The selling stockholders and any underwriters, broker-dealers or agents who participate in the sale or distribution of the shares may be deemed to be “underwriters” within the meaning of the Securities Act. As a result, any discounts, concessions, commissions or fees received by them and any profit on the resale of the shares sold by them may be deemed to be underwriting discounts and commissions under the Securities Act. Selling stockholders who are deemed to be “underwriters” within the meaning of the Securities Act will be subject to the prospectus delivery requirements of the Securities Act. In addition, underwriters are subject to certain statutory liabilities, including, but not limited to, Sections 11, 12 and 17 of the Securities Act.

A selling stockholder may enter into hedging transactions with broker-dealers and the broker-dealers may engage in short sales of the shares in the course of hedging the positions they assume with such selling stockholder, including, without limitation, in connection with distributions of the shares by those broker-dealers. A selling stockholder may enter into option or other transactions with broker-dealers that involve the delivery of the shares offered hereby to the broker-dealers, who may then resell or otherwise transfer those shares. A selling stockholder may also loan or pledge the shares offered hereby to a broker-dealer and the broker-dealer may sell the shares offered hereby so loaned or upon a default may sell or otherwise transfer the pledged shares offered hereby.

The selling stockholders and other persons participating in the sale or distribution of the shares will be subject to applicable provisions of the Exchange Act and the rules and regulations thereunder, including Regulation M. This regulation may limit the timing of purchases and sales of any of the shares by the selling stockholder or any other person. The anti-manipulation rules under the Exchange Act may apply to sales of the shares in the market and to the activities of the selling stockholders and their affiliates. Furthermore, Regulation M may restrict the ability of any person engaged in the distribution of the shares to engage in market-making activities with respect to the particular shares being distributed for a period of up to five business days before the distribution. These restrictions may affect the marketability of the shares and the ability of any person or entity to engage in market-making activities with respect to the shares.

We have agreed to indemnify in certain circumstances the selling stockholders and any brokers, dealers and agents who may be deemed to be underwriters, if any, of the shares covered by this registration statement, against certain liabilities, including liabilities under the Securities Act. The selling stockholders have agreed to indemnify us in certain circumstances against certain liabilities, including liabilities under the Securities Act.
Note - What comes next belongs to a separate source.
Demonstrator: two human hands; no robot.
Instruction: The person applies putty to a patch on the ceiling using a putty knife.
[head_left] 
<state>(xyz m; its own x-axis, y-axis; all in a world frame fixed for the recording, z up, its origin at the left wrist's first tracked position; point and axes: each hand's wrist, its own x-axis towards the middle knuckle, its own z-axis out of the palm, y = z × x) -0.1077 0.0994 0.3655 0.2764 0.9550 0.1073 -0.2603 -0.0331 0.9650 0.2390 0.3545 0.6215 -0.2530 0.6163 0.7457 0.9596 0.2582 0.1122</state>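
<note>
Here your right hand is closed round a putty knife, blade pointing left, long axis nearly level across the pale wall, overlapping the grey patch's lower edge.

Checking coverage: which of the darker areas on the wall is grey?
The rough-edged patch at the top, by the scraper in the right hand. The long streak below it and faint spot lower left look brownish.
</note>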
The shares offered hereby were originally issued to the selling stockholders pursuant to an exemption from the registration requirements of the Securities Act. We agreed to register the shares under the Securities Act, and to keep the registration statement, of which this prospectus is a part, effective until the earlier of (i) the date as of which the selling stockholders may sell all of the shares covered by this registration statement without restriction pursuant to Rule 144 and without the requirement to be in compliance with Rule 144(c)(1) (or any successor thereto) promulgated under the Securities Act or (ii) the date on which the selling stockholders shall have sold all of the shares covered by this registration statement. We have agreed to pay all expenses in connection with this offering, but not including underwriting discounts, concessions, commissions or fees of the selling stockholders or any fees and expense of counsel or other advisors to the selling stockholders.

We will not receive any proceeds from the sales of any shares by the selling stockholders.

We cannot assure you that the selling stockholders will sell all or any portion of the shares offered hereby.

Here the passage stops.